• [Directions for this task]
Each line of the material, from the first through the one containing "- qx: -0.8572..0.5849", is to be written out exactly.

• [Data shown]
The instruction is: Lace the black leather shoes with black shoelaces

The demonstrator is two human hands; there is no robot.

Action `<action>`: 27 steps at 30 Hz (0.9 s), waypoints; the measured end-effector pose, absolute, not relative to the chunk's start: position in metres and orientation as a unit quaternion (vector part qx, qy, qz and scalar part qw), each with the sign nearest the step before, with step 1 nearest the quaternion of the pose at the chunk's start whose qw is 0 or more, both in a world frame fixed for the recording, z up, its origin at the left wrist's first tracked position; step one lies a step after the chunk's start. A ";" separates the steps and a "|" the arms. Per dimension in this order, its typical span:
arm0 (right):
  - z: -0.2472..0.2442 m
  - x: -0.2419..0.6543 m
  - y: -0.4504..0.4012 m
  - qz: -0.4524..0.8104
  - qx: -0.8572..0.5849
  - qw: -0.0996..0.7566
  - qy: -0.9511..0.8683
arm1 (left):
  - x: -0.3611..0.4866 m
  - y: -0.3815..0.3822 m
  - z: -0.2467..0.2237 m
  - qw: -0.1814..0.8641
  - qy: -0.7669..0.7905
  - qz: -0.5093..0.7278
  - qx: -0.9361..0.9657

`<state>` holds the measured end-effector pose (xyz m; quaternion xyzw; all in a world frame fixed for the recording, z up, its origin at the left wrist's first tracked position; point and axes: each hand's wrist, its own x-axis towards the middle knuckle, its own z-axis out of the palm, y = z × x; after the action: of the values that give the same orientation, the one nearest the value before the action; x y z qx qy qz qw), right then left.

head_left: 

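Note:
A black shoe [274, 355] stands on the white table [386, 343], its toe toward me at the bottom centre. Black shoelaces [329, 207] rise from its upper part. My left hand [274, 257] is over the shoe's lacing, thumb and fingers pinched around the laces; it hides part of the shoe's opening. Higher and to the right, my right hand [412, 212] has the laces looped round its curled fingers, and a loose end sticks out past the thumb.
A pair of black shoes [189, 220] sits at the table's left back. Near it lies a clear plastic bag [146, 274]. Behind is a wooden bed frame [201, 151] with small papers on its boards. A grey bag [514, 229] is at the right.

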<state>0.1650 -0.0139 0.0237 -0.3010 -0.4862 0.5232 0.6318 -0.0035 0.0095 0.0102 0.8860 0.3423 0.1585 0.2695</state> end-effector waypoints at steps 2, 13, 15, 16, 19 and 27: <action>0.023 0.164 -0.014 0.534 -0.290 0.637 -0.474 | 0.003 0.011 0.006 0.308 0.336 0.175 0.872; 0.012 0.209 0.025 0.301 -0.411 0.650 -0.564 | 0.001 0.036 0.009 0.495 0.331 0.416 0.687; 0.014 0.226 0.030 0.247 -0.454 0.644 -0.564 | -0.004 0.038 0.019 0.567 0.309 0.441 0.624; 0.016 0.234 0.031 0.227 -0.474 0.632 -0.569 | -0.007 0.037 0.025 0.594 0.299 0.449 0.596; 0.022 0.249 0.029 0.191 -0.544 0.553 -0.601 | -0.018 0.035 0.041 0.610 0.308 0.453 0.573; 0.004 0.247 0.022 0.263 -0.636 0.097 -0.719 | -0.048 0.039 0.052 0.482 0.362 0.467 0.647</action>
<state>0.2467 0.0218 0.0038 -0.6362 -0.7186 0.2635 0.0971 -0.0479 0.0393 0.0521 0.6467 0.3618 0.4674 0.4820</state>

• [Written reply]
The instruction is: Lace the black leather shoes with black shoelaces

The demonstrator is two human hands; there is no robot.

Action `<action>`: 27 steps at 30 Hz (0.9 s), waypoints; the measured end-effector pose, absolute, not relative to the chunk's start: position in metres and orientation as a unit quaternion (vector part qx, qy, qz and scalar part qw), each with the sign nearest the step before, with step 1 nearest the quaternion of the pose at the chunk's start whose qw is 0 or more, both in a world frame fixed for the recording, z up, its origin at the left wrist's first tracked position; step one lies a step after the chunk's start. A ";" separates the steps and a "|" the arms. Per dimension in this order, its typical span:
arm0 (right):
  - z: -0.2472..0.2442 m
  - x: -0.2419..0.6543 m
  - y: -0.4504..0.4012 m
  - qz: -0.4524..0.8104
  - qx: -0.8572..0.5849

The full answer has now been given.